# Exporting a FEM mesh from a parametric surface

How is it possible to export a mesh for suitable finite element analysis (such as Abaqus) from a parametric surface expressions? I'm working on this kind of surface:

RS[u_, v_] =
{(R*Cos[v] + a*(1 - Sin[v])*Cos[n*u])*Cos[u],
(R*Cos[v] + a*(1 - Sin[v])*Cos[n*u])*Sin[u],R*Sin[v]};

I have already exported the surface in .dxf files, but the input to export is not in a suitable format, because I need a 3D solid model instead of a 3D surface.

## 2 Answers

RS[u_, v_] := {(R*Cos[v] + a*(1 - Sin[v])*Cos[n*u])*
Cos[u], (R*Cos[v] + a*(1 - Sin[v])*Cos[n*u])*Sin[u],
R*Sin[v]} /. {R -> 5, a -> 3, n -> 2};
surf = DiscretizeRegion[
ParametricRegion[RS[u, v], {{u, 0, 2 π}, {v, 0, 2 π}}]]
Needs["NDSolveFEM"]
mesh = ToBoundaryMesh[surf]
mesh["Wireframe"]

• I tried  surf = DiscretizeRegion[ ParametricRegion[RS[u, v], {{u, 0, 2 [Pi]}, {v, 0, 2 [Pi]}}]] but the software is unable to execute and reports this warning DiscretizeRegion::defbnds: Unable to compute bounds for the region. Using default bounds of {-1, 1} in all dimensions. and DiscretizeRegion::drf: DiscretizeRegion was unable to discretize the region ParametricRegion[<<2>>]. Commented Nov 6, 2020 at 14:06
• @MatteoLai I am using 12.1.1 version. The code work. Commented Nov 6, 2020 at 14:11
• thanks, I clear the kernel, and after a while is working. Thanks a lot. How can I use the command "export .dfx " in the code you sent me ? Commented Nov 6, 2020 at 14:18

It is possible to export a parametric region to a DXF file that is suitable for analysis in another FEM system such as Abaqus. However, in your case, your parametric region contains many non-manifold features that will not make it suitable for other codes. I recently discussed non-manifold geometry in my answer 234105.

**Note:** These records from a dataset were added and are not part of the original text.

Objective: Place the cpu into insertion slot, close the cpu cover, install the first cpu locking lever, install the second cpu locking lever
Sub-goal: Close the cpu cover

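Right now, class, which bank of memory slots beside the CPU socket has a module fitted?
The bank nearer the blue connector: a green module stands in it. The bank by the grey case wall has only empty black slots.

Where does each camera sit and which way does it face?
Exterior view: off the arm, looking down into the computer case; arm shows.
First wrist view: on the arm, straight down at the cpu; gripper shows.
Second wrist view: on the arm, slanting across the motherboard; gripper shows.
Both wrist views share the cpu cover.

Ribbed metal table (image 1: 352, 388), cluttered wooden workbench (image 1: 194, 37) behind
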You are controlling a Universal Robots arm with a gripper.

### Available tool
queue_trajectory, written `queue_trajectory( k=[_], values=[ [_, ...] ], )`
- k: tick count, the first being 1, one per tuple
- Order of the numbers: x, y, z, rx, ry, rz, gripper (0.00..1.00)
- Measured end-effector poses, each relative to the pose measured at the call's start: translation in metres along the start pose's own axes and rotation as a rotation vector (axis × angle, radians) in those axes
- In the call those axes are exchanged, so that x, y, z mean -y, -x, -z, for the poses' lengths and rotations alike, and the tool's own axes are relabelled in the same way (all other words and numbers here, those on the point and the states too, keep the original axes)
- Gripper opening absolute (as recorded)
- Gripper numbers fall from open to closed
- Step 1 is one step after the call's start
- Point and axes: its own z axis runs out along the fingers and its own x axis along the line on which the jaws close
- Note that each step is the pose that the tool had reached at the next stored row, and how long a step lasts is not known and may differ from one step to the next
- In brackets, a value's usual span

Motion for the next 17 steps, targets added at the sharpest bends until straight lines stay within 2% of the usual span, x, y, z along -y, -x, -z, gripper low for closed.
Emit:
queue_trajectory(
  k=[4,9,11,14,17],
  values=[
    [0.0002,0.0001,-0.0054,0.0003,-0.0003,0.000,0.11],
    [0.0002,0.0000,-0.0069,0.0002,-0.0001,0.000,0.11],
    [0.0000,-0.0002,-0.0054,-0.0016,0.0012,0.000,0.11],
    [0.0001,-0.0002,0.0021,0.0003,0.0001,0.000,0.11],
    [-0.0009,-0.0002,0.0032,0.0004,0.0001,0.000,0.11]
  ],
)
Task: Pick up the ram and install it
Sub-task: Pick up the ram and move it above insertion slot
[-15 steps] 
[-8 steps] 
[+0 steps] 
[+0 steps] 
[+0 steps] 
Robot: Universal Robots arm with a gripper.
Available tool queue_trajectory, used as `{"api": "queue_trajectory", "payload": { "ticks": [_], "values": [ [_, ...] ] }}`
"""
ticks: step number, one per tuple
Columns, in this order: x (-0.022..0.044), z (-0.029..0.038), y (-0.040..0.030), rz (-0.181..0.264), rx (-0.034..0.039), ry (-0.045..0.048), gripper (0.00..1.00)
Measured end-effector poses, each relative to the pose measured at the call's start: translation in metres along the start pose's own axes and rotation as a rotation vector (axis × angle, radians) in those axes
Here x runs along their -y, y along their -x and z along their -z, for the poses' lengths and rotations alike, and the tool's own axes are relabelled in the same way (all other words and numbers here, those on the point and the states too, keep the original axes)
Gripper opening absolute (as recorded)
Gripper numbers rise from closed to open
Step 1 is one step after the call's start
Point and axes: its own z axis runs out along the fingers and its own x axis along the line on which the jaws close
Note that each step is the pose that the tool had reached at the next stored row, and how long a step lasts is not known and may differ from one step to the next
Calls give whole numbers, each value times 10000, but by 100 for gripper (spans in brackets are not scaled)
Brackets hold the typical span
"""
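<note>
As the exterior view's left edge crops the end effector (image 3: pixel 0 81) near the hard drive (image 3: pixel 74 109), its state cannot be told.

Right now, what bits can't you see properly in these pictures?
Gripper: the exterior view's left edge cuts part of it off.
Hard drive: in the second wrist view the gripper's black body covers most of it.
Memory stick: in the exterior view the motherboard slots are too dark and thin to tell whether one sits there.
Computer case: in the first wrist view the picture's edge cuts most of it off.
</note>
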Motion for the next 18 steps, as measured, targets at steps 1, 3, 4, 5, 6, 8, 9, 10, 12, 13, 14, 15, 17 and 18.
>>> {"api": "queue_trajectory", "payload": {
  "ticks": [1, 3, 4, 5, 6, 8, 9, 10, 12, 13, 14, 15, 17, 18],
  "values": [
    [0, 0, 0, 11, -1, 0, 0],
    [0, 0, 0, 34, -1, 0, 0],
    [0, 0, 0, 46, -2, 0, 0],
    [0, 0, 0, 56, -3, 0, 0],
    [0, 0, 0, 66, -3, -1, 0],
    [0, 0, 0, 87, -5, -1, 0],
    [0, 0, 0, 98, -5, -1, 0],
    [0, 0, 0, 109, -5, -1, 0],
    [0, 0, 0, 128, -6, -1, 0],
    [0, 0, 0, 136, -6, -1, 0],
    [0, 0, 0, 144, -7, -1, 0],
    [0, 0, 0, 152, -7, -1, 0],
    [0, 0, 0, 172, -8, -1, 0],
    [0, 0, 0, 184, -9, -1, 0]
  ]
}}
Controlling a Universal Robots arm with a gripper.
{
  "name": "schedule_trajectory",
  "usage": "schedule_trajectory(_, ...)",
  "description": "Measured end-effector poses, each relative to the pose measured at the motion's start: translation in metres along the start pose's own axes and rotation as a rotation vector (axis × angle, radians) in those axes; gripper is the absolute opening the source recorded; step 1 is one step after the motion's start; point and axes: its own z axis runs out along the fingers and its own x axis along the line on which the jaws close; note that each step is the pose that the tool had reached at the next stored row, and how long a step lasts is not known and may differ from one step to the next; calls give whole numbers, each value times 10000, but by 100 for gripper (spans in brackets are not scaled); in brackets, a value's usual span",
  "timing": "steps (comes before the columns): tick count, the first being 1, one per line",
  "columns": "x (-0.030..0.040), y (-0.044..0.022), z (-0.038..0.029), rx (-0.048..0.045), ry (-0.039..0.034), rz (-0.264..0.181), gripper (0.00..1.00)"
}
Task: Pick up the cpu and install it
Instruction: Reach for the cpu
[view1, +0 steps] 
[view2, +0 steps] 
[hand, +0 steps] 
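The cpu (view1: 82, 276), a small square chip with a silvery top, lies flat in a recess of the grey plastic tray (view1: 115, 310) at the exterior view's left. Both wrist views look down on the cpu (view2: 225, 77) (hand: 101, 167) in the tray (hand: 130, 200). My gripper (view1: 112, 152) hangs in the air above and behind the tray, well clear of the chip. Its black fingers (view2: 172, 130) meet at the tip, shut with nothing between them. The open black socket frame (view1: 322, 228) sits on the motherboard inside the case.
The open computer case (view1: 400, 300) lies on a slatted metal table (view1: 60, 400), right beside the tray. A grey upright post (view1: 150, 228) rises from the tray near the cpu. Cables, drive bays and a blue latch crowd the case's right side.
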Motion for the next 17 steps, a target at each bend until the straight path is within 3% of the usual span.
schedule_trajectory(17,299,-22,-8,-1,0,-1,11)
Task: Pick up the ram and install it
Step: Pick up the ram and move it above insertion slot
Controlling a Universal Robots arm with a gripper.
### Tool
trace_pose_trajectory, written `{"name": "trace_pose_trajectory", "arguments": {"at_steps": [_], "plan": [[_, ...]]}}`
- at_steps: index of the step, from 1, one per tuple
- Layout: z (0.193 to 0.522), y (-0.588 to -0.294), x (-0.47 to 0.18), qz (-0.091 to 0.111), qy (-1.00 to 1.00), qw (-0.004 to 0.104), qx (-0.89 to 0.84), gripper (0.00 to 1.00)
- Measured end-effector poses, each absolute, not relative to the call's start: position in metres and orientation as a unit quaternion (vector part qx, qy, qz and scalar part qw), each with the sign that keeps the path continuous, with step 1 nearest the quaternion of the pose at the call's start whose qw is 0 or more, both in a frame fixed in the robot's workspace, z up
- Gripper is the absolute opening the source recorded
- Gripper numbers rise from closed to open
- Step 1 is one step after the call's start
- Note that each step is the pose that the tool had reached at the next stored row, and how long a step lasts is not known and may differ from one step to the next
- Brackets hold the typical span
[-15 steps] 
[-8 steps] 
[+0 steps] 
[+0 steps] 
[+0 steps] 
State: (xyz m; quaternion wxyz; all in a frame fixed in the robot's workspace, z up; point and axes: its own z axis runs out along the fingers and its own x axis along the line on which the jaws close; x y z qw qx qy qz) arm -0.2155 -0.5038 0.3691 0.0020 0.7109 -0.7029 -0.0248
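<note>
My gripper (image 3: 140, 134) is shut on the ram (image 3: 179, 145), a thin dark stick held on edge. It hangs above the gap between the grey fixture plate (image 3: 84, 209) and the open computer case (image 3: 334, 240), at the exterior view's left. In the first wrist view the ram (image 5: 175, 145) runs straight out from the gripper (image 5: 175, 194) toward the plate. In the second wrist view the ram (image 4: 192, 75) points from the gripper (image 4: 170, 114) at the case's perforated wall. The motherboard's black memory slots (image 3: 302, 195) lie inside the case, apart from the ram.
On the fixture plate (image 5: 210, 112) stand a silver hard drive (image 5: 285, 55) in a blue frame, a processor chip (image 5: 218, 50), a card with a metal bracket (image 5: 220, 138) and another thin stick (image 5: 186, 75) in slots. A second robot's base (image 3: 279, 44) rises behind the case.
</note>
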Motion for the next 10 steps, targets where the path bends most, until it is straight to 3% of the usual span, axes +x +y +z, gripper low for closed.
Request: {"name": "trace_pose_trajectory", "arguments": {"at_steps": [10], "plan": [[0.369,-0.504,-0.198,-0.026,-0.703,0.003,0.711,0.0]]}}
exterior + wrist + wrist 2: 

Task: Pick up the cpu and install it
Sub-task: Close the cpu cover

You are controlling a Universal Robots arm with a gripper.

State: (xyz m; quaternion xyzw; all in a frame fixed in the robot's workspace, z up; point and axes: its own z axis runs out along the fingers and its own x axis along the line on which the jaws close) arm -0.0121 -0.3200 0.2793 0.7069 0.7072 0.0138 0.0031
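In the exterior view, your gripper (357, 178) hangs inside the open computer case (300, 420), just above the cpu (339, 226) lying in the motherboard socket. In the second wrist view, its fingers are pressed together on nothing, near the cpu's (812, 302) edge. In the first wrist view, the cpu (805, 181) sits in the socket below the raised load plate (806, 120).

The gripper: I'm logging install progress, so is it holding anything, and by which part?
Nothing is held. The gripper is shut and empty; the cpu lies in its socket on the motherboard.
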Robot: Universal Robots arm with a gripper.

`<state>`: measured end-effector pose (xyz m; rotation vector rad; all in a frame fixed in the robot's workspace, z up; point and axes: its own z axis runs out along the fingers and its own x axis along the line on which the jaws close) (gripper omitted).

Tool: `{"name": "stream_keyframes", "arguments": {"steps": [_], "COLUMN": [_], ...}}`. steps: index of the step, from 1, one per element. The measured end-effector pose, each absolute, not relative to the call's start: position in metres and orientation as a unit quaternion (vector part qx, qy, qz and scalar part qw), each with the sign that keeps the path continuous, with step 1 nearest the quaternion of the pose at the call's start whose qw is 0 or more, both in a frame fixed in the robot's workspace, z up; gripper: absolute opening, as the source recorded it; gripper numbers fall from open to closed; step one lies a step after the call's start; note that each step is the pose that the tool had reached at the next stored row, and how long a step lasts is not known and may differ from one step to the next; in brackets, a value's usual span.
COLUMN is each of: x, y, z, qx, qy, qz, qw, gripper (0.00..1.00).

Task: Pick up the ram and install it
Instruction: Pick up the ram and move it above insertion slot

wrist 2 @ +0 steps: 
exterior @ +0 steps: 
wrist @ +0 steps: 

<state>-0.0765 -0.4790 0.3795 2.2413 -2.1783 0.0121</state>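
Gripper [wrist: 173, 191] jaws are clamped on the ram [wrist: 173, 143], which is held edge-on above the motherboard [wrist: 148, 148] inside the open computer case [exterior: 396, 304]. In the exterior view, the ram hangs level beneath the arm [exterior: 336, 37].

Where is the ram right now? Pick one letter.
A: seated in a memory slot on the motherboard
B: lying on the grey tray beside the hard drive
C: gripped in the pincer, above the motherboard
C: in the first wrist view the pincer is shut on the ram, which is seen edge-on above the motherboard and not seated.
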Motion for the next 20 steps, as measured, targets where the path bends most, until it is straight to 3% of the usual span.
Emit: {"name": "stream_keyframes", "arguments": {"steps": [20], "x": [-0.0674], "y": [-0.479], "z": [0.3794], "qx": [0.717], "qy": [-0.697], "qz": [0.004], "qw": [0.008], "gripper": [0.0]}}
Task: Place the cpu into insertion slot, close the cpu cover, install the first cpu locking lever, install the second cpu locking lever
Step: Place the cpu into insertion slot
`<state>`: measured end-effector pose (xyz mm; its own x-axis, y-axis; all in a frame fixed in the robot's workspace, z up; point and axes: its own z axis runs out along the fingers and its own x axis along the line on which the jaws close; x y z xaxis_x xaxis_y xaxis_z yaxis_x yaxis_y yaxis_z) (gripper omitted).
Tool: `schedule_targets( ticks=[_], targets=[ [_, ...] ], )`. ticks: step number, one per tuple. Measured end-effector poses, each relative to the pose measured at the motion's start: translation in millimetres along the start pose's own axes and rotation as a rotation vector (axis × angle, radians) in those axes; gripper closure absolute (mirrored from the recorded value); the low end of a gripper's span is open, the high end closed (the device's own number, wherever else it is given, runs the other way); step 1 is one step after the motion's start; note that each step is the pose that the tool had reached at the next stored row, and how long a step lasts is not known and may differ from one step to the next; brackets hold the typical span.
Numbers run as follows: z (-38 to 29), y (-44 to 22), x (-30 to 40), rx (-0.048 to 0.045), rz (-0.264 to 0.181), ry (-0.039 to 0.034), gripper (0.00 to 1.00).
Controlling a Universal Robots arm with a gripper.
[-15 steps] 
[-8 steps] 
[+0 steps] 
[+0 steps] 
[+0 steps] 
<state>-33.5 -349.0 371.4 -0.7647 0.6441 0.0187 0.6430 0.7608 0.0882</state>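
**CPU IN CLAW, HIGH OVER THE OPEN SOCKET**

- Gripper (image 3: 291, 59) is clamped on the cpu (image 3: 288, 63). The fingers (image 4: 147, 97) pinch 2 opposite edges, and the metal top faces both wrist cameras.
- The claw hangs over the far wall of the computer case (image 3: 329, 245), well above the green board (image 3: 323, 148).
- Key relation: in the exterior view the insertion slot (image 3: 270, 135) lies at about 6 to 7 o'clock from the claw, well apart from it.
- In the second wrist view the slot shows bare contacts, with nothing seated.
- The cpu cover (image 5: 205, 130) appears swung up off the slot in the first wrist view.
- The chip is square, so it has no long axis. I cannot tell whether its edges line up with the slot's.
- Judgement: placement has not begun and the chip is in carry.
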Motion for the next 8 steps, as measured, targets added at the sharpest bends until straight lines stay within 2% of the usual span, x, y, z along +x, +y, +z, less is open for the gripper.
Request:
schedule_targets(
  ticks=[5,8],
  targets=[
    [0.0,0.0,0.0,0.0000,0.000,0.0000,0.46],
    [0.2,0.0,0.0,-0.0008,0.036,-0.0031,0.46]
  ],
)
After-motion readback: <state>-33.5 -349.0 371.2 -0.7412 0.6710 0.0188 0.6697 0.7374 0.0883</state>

# Example workflow with a valid parametric region

Here is an example of a valid manifold parametric region taken from the documentation here.

Needs["NDSolveFEM"]
surf1 = ParametricRegion[{{x, y, z + y*x}, x^2 + y^2 + z^2 <= 1}, {x,
y, z}];
bmesh1 = ToBoundaryMesh[surf1];
mr1 = MeshRegion@bmesh1;
bmesh1["Wireframe"];
Export["docpshape.dxf", mr1];
FindMeshDefects[mr1]

As you can see, the mesh appears to be defect free. We can take the DXF file and imported into SolidWorks and knit the surface mesh into a solid as shown in the image below:

# Workflow applied to OP parametric region

If we apply the same workflow to the OP parametric region, we will see that we produce a lot of mesh defects (N.B., These processes can really slow down your computer):

RS[u_,v_]:={(R*Cos[v]+a*(1-Sin[v])*Cos[n*u])*Cos[u],(R*Cos[v]+a*(1-Sin[v])*Cos[n*u])*Sin[u],R*Sin[v]}/.{R->5,a->3,n->2};
surf=ParametricRegion[RS[u,v],{{u,0,2 \[Pi]},{v,0,2 \[Pi]}}];
bmesh=ToBoundaryMesh[surf];
mr=MeshRegion@bmesh;
bmesh["Wireframe"];
Export["pshape.dxf",mr];
FindMeshDefects[mr]

This mesh has a lot of errors associated with it and will require a lot of cleanup before it is suitable to be used in another FEM system. The DXF file can be imported into SolidWorks, but it cannot be knitted to form a solid due to all the mesh defects (N.B., The import process is very slow due to the greater than 50,000 surfaces contained in the DXF file):

You can also visualize the complex intersecting internal surfaces in Mathematica using something like this:

Table[ParametricPlot3D[RS[u, v], {u, 0, 2 Pi}, {v, 0, 2 Pi},
RegionFunction -> Function[{x, y, z, u, v}, i], Mesh -> None,
BoundaryStyle -> Red, PlotRange -> 5, PlotLabel -> i, Axes -> None,
PlotStyle ->
Directive[LightGreen, Opacity[0.5],
Specularity[White, 20]]], {i, {0 < x < 5, 0 < y < 5, 0 < z < 5,
0 < u < Pi/2, 0 < v < 3 Pi/4}}]

# Conclusions and recommendations

Mathematica can export parametric regions that are suitable for use in other FEM codes, but not all parametric regions are suitable. The parametric region ought to be a proper bounding surface without non-manifold features such as tangencies.